Unidos al ciego del evangelio confesemos que Jesús es PROFETA, LUZ del mundo
que cura toda ceguera humana y espiritual. Esta tiene que ser nuestra fe:
confesar que Jesús es el Hijo de Dios, el único que nos salva y que nos transmite
la luz que viene del Padre. Estas verdades que las recitamos en el Credo, las
tenemos que hacer vida, y no conformarnos únicamente con saberlas de memoria y
recitarlas de carretillas en la eucaristía los domingos. De muy poco nos sirve
recitarlas si luego no las profundizo y las llevamos a la vida, a nuestra
relación con Dios y con los demás
Otra idea que podemos contemplar en este evangelio es
la actitud de docilidad del ciego: él se deja hacer por Jesús. El ciego nada
había pedido a Jesús, él estaba al borde del camino pidiendo limosna, y Jesús
toma la iniciativa de curarle; “le untó
los ojos con el barro que hizo”, pero el ciego se deja hacer sin poner la
mínima resistencia, pues se abre plenamente a la gracia, a la acción de Dios en
su vida, a la gran sorpresa de ver. “Ve
a lavarte a la piscina de Siloé”. Es una orden de Jesús a la que el
ciego obedece con prontitud: “fue, se
lavó, y volvió con vista”. ¡La gracia de la obediencia! Virtud tan poco
valorada en nuestros días y, sin embargo, tan evangélica y necesaria en el
camino de la fe y de la vida espiritual. El primer hombre, Adam tenía una visión
radiante, luminosa, y de repente se encontró ciego interiormente al hacer caso
a la serpiente y desobedecer la orden de Dios: la desobediencia a Dios le llevó
a la ceguera. Al contrario, el
ciego de
nacimiento en el momento que obedeció la orden de Jesús renació a la luz.

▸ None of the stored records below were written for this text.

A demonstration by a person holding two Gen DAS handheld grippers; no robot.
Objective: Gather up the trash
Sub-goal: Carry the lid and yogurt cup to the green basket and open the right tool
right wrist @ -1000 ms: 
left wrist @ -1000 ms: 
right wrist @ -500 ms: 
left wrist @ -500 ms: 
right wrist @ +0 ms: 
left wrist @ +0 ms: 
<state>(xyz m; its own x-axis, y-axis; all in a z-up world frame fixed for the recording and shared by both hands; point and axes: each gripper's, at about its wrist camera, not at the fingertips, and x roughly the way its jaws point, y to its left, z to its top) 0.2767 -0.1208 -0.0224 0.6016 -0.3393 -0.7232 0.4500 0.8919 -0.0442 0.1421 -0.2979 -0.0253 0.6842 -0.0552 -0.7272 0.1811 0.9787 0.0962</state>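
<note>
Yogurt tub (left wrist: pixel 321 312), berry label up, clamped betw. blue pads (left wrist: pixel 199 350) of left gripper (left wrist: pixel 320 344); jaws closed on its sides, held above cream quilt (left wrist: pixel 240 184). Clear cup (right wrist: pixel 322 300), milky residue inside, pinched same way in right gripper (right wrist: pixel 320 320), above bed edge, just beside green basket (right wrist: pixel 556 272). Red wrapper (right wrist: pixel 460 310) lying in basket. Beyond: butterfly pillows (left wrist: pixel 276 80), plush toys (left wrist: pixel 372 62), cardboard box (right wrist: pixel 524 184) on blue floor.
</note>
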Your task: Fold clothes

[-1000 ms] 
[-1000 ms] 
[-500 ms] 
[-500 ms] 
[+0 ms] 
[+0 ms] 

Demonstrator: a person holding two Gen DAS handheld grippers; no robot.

Esta actitud del ciego debe ayudarnos a fiarnos de
Dios y confiar en él. Porque Dios tiene su proyecto para cada uno de sus hijos;
pero nosotros, con frecuencia, nos oponemos a su acción liberadora como se
opusieron los fariseos, y Jesús no
puede abrirnos los ojos para que veamos y contemplemos la Luz que es él
mismo. Jesús miró al ciego desde el amor, porque él es amor. “El mirar de Dios
es amor”. Jesús solamente piensa en rescatar al ciego de aquella vida de
mendigo miserable, despreciado por todos como un pecador. Hoy también, nos
sigue mirando a ti y a mí con amor y quiere sacarnos de nuestras cegueras y
conducirnos a la Luz. Jesús quiere “rescatarnos” del poder del
pecado, de las tinieblas y de la esclavitud, para llevarnos a la libertad de
hijos, a la visión plena del Padre.
En este milagro del ciego se da un
paralelismo con la creación. San Fulgencio dice: “Dios que creó el globo
terrestre, ahora abrió los globos de los ojos del ciego… El alfarero que nos
hizo (cf. Gn 6; Is
64,7) vio estos ojos vacíos; los tocó mezclando su saliva con tierra y
aplicando este lodo, formó los ojos del ciego… El hombre está formado por
arcilla, la pomada de lodo; la materia que primero había servido para formar
los ojos luego los curó”[2].
La palabra de Dios la tenemos que hacer nuestra y
actualizarla, no podemos recordar lo que Jesús hizo en su tiempo histórico y
ver los acontecimientos como algo que a mí no me conciernen, como hechos del
pasado. No, Jesús continúa su misión aquí y ahora, queriendo curarnos de todas
las enfermedades que nos llevan a la ceguera del alma y del espíritu,
oscureciendo nuestra conciencia, impedirnos vivir en la luz y la verdad.
Este
evangelio nos invita a dejarnos sanar por Jesús toda clase de ceguera. Creo que
todos hemos vivido momentos de oscuridad y de tinieblas, y por ello sabemos la
tristeza que ello supone.
En este tiempo de gracia, como es la Cuaresma, estamos
llamados a salir de las tinieblas del pecado para caminar a la luz que nos
lleva a la Pascua de Cristo y a nuestra propia pascua.
Sor Carmen Herrero Martínez
[1] La piscina de Siloé es símbolo del bautismo, donde el género
humano ciego por el pecado recobra la vista interior.